● Task to carry out
Lines holding the word "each" must be located in the listing below and copied.

● Material provided

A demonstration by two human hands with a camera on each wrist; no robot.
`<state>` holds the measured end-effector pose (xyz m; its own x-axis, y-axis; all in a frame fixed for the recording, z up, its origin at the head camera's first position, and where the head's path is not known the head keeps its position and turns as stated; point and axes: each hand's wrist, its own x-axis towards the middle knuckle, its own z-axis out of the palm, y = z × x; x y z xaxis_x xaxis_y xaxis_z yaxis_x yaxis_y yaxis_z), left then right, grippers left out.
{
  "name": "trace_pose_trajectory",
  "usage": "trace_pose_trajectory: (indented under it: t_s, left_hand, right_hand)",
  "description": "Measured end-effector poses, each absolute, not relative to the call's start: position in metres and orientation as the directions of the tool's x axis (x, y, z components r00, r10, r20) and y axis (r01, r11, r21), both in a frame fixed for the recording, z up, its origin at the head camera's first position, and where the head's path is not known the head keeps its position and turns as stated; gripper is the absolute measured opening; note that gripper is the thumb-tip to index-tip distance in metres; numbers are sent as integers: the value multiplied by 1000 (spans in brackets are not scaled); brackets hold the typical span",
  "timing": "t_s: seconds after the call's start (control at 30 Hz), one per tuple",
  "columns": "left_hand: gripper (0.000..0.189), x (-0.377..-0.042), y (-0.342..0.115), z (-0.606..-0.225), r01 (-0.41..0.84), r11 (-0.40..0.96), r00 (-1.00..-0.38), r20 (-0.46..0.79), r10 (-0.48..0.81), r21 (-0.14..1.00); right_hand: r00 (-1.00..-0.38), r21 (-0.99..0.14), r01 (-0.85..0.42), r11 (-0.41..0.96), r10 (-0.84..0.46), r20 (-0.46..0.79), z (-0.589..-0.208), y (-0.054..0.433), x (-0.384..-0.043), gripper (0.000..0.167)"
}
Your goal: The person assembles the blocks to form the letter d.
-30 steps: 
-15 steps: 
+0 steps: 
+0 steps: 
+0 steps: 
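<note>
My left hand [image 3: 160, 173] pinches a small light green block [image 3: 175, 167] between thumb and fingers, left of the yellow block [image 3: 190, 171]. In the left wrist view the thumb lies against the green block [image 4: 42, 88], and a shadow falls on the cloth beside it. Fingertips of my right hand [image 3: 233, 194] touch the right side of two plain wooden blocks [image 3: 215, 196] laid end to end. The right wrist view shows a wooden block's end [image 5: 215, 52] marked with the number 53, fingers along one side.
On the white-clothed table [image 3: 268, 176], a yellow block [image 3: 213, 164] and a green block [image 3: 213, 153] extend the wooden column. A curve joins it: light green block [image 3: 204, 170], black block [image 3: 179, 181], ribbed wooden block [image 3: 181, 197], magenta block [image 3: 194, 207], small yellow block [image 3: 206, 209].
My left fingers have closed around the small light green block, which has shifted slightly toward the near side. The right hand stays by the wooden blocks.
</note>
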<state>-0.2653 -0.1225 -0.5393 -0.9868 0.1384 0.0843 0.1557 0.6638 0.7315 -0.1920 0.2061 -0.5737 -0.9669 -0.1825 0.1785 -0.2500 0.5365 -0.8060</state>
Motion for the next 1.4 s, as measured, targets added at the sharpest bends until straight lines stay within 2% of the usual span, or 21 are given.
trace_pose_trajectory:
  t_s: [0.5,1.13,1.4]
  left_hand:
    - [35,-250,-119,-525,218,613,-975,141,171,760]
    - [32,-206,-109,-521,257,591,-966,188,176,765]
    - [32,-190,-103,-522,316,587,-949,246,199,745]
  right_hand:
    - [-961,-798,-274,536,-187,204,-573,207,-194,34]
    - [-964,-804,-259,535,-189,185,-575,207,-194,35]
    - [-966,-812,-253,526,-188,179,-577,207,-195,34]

● Exercise result
A demonstration by two human hands with a camera on each wrist; no robot.
`<state>` holds the measured end-effector pose (xyz m; its own x-axis, y-axis; all in a frame fixed for the recording, z up, its origin at the head camera's first position, and where the head's path is not known the head keeps its position and turns as stated; point and axes: each hand's wrist, its own x-axis towards the middle knuckle, its own z-axis out of the palm, y = z × x; x y z xaxis_x xaxis_y xaxis_z yaxis_x yaxis_y yaxis_z), left then right, grippers left out.
  "description": "Measured end-effector poses, each absolute, not relative to the call's start: position in metres and orientation as the directions of the tool's x axis (x, y, z components r00, r10, r20) and y axis (r01, r11, r21), both in a frame fixed for the recording, z up, its origin at the head camera's first position, and where the head's path is not known the head keeps its position and turns as stated; gripper is the absolute measured opening; note that gripper is the thumb-tip to index-tip distance in metres; numbers are sent as integers: the value multiplied by 1000 (spans in brackets are not scaled); brackets hold the typical span",

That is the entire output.